◆ WORK TO COMPLETE
In this exercise, write out the data word for word and leave every image out.

◆ INPUT DATA
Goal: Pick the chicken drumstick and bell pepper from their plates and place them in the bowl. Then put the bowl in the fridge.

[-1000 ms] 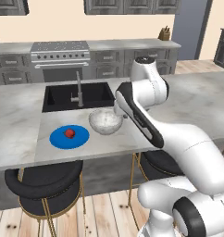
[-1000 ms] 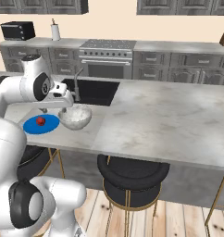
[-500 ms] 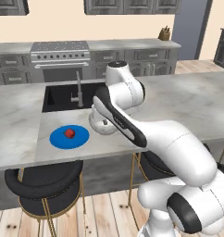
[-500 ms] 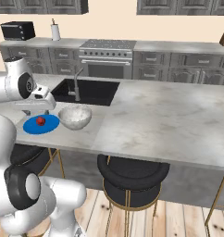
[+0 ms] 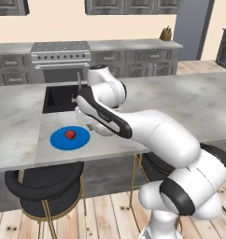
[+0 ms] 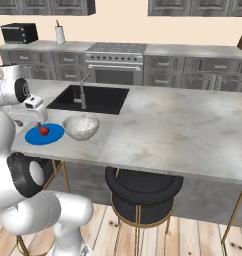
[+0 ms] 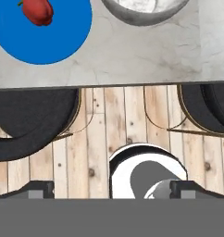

◆ WRITTEN REPLY
Goal: Pick the chicken drumstick and bell pepper from their plates and place them in the bowl. Then put the bowl in the fridge.

[-1000 ms] 
[-1000 ms] 
[-500 ms] 
[-500 ms] 
[+0 ms] 
[+0 ms] 
[+0 ms] 

Work on this exercise has been finished.